__WORK TO BE COMPLETED__: Set out exactly every line of the entries below, starting at the line that holds "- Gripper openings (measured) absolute" and stopping after the line that holds "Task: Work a".

+--

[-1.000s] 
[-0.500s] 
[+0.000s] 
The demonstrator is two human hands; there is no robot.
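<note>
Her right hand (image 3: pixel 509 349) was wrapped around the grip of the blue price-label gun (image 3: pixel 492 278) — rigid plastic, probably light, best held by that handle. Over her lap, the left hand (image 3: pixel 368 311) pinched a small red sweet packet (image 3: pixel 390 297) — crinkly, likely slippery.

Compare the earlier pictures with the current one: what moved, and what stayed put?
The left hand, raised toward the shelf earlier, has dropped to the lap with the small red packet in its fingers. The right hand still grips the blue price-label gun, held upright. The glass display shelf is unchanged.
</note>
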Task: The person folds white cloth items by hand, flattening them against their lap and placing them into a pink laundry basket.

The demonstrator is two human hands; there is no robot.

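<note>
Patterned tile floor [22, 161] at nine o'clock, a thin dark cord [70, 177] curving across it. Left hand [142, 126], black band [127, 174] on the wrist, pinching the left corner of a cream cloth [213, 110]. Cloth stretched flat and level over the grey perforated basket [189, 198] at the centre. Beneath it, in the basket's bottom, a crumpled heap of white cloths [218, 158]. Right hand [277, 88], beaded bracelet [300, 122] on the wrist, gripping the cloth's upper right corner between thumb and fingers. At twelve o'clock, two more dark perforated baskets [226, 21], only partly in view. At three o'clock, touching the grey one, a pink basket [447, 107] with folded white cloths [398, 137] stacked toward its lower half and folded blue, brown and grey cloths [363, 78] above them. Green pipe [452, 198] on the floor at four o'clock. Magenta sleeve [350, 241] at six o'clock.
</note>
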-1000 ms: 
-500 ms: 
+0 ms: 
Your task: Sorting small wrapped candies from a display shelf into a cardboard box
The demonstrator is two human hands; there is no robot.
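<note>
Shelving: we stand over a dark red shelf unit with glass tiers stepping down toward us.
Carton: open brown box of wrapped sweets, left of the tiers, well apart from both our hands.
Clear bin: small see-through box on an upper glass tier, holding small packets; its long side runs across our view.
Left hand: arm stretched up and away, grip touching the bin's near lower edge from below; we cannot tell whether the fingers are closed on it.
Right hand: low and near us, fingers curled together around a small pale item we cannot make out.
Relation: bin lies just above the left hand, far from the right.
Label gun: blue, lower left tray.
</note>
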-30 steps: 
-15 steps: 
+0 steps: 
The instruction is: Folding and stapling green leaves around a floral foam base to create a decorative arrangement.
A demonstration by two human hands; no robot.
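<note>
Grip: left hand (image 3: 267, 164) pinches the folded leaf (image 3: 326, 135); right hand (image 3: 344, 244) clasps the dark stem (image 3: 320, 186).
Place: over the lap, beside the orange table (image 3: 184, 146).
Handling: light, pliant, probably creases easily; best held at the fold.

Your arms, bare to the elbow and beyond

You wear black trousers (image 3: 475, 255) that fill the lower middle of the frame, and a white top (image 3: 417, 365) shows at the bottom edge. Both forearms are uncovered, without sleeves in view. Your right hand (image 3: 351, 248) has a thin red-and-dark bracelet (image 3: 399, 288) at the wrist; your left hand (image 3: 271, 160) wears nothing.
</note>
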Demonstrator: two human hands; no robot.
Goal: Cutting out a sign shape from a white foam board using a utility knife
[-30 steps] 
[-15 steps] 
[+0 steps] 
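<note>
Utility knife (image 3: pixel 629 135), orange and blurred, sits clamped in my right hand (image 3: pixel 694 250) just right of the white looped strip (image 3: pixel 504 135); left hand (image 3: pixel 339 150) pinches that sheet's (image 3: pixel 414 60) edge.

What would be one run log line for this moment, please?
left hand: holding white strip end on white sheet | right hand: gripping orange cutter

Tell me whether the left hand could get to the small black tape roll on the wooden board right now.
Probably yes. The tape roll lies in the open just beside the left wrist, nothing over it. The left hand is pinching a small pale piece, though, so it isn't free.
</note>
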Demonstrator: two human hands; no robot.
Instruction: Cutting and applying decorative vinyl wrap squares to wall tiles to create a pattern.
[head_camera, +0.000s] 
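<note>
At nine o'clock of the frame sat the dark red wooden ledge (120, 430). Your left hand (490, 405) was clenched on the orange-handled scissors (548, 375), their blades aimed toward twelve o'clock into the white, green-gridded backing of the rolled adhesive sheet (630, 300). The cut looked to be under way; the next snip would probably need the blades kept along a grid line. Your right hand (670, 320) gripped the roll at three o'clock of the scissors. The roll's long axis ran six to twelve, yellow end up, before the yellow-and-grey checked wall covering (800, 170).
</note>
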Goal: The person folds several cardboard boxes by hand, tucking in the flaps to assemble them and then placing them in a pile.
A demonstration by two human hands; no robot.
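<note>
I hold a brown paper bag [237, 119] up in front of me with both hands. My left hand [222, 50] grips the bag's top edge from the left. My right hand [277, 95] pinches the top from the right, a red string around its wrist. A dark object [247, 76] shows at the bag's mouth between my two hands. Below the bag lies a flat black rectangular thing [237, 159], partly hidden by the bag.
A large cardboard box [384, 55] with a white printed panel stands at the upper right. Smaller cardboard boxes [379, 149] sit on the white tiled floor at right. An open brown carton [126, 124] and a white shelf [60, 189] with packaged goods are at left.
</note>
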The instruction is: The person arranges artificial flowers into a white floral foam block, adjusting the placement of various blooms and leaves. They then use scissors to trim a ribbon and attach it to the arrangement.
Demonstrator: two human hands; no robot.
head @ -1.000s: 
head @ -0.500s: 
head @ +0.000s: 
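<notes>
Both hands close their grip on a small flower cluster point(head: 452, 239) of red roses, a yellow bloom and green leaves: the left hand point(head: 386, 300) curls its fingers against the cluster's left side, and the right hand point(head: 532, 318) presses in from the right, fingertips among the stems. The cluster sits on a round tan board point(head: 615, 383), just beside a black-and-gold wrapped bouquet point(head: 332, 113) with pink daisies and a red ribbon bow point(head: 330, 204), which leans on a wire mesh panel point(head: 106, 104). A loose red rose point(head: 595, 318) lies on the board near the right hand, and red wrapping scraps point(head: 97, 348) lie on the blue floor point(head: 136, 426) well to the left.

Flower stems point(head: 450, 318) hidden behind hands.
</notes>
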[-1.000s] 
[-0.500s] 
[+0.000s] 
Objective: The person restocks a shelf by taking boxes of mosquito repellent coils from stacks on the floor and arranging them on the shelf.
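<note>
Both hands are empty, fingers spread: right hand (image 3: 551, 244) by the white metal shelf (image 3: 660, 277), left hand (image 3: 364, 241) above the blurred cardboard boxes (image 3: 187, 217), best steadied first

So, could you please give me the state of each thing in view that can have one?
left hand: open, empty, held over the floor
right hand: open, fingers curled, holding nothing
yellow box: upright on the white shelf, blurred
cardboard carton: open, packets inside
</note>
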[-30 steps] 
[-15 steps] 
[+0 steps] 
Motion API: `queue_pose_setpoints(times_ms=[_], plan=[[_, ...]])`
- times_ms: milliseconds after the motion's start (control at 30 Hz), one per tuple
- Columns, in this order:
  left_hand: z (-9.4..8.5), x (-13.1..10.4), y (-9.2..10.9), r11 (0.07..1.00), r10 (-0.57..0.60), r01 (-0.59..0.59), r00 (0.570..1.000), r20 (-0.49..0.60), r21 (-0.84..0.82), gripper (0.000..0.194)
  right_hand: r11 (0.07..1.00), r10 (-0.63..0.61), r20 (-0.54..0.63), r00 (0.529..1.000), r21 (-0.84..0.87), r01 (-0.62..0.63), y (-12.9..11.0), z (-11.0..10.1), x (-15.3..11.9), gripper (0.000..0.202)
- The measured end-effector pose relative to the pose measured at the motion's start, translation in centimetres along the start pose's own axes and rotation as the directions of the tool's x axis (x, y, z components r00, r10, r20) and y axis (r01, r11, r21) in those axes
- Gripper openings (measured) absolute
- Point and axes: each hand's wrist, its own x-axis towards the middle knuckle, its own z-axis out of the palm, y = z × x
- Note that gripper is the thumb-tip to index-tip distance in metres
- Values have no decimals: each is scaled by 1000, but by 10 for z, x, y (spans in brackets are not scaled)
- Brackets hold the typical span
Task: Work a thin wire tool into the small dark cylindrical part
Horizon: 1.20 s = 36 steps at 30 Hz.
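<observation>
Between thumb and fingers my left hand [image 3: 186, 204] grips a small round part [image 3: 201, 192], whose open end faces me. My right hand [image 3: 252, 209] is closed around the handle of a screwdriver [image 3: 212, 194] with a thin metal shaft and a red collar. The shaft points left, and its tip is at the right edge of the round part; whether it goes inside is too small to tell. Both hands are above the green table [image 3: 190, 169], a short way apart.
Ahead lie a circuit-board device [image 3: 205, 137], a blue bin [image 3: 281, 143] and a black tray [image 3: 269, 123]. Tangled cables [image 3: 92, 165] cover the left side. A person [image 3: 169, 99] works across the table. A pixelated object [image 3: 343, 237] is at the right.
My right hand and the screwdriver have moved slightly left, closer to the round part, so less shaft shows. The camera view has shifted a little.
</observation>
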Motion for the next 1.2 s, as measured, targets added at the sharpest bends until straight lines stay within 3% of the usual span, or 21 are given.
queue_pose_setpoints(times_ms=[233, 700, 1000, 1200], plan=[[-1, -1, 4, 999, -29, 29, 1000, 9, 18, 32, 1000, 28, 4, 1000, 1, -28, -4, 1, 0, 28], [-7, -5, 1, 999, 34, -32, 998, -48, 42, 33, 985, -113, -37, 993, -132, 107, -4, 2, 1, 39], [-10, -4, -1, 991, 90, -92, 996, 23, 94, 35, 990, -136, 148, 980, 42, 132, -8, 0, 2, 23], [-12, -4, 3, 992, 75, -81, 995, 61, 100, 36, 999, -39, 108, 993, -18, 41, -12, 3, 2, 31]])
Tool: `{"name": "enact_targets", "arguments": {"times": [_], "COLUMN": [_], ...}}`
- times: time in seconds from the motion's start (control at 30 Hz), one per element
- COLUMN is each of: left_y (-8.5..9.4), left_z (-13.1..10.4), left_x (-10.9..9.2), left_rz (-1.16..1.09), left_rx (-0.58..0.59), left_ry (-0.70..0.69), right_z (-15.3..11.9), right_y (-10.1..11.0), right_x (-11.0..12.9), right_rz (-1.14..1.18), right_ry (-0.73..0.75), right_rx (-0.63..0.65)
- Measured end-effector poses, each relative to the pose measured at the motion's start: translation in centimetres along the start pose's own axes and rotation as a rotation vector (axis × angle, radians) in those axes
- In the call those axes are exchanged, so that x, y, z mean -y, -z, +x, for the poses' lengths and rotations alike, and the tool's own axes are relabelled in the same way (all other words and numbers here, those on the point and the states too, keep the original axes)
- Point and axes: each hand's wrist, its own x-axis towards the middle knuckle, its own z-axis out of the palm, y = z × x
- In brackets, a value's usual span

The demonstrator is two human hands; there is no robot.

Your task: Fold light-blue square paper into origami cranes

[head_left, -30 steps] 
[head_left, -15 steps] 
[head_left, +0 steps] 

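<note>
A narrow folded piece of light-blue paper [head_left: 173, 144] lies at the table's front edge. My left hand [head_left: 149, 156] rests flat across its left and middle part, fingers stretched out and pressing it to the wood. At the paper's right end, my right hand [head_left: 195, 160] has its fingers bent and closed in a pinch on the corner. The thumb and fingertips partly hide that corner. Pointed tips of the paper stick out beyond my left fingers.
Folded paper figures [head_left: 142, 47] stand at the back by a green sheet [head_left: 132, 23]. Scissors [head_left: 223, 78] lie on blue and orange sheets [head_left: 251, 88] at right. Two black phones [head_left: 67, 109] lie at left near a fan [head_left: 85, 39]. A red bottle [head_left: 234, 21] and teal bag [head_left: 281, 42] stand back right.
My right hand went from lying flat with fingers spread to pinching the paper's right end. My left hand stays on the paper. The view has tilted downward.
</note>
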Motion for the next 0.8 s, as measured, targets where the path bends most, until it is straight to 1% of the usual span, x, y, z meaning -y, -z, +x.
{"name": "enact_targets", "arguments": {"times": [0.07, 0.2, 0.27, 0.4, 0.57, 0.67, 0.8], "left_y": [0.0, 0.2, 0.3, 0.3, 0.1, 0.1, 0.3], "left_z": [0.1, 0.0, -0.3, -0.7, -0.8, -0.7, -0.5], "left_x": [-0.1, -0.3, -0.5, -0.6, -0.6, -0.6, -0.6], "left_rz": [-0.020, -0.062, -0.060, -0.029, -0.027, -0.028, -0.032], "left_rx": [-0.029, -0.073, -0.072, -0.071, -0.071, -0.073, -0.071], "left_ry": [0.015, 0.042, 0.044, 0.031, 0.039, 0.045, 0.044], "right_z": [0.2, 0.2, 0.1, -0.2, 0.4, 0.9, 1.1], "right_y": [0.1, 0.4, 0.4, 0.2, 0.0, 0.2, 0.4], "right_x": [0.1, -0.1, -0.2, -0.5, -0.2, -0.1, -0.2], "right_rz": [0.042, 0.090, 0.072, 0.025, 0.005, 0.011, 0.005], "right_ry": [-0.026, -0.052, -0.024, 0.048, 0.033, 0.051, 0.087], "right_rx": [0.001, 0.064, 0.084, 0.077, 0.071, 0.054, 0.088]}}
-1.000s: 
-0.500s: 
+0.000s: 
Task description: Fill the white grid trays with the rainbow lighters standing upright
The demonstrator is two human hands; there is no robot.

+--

__SOLVED PROBLEM__:
- Gripper openings (measured) absolute
- Point and axes: each hand's wrist, its own x-axis towards the middle knuckle, its own z-axis out of the palm, y = z × x
- Note that gripper is the thumb-tip to index-tip distance in metres
- Values have no decimals: each is scaled by 1000, but by 10 for z, x, y (spans in brackets are not scaled)
- Brackets hold the typical span
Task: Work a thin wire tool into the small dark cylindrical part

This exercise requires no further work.